### TASK DETAILS
Every line below that includes "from" counts toward the total. Report that total alone.

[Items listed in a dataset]
- Opening Delimiter -
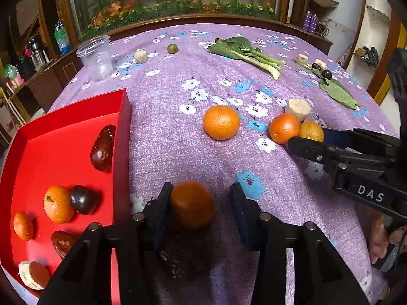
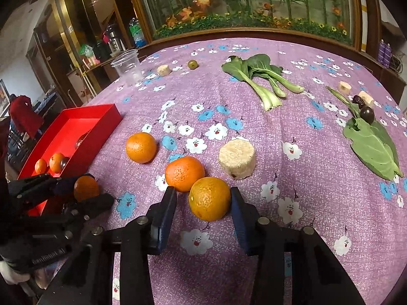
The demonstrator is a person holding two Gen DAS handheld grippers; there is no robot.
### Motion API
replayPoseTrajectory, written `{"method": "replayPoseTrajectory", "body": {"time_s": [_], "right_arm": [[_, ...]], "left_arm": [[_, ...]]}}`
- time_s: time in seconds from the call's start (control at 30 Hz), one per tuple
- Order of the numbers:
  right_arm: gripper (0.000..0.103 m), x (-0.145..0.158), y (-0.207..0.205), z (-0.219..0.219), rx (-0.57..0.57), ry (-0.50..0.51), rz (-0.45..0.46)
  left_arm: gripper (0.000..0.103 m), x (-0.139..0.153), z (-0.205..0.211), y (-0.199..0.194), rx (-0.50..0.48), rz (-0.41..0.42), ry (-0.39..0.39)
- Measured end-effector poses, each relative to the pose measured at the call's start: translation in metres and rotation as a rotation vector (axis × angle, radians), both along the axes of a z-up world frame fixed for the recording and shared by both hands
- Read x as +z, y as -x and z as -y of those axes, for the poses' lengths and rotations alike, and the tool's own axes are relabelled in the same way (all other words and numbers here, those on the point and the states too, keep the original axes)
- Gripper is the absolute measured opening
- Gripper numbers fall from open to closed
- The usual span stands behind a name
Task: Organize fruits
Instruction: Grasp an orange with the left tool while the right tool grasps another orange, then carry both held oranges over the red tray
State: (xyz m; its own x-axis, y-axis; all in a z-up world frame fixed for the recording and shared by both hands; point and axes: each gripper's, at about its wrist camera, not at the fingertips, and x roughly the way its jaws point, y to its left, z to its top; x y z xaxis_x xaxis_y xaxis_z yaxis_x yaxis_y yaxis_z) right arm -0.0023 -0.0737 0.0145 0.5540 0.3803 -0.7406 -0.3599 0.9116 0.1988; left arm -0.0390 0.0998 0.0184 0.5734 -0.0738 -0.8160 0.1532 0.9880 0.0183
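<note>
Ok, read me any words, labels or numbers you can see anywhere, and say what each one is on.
"DAS": white letters on the right hand-held gripper body, in the left wrist view.
Pale lettering on the left hand-held gripper body in the right wrist view: too blurred to read.
Bottle labels behind the table: too small.

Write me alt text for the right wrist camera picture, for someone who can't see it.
The right gripper brackets an orange on a purple flowered tablecloth, its right pad touching the fruit. Two more oranges and a pale cut chunk lie just beyond. At left, the left gripper holds another orange beside a red tray.
</note>
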Motion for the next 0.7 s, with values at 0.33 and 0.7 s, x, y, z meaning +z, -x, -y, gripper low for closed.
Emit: {"method": "replayPoseTrajectory", "body": {"time_s": [0.33, 0.7], "right_arm": [[0.033, 0.001, 0.002, 0.003, -0.017, -0.008, 0.009], [0.033, 0.020, 0.025, 0.017, -0.084, -0.020, 0.045]], "left_arm": [[0.029, 0.016, -0.017, 0.017, 0.054, 0.043, 0.085], [0.029, 0.060, -0.043, 0.066, 0.099, 0.149, 0.154]]}}
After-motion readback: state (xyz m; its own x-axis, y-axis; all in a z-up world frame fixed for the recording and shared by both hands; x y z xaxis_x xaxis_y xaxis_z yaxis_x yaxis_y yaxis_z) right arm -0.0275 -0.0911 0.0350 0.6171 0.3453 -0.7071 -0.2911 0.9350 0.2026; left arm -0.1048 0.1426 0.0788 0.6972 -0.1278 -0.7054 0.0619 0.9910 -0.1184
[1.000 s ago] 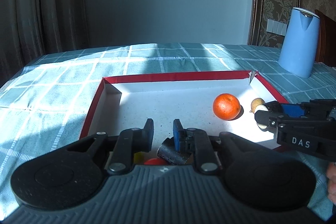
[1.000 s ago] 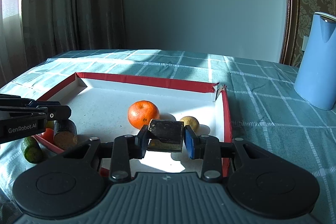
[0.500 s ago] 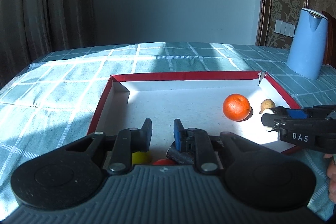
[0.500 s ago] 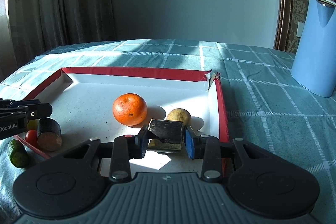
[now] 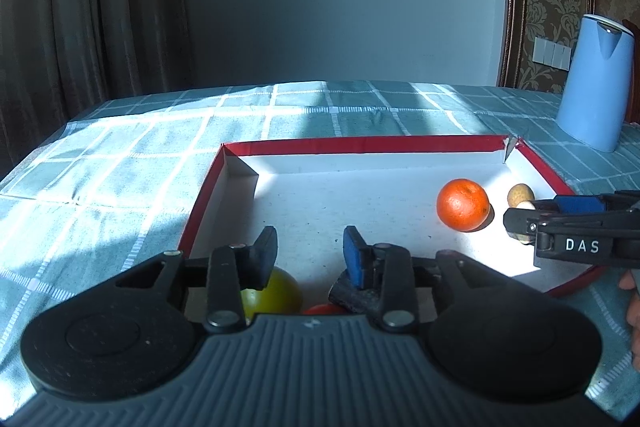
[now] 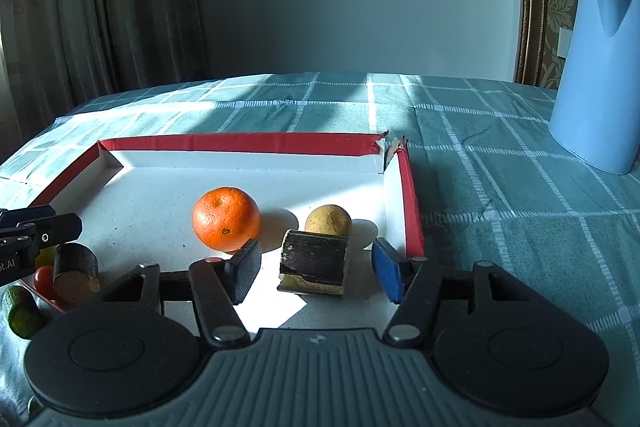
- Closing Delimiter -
### EXERCISE RESULT
2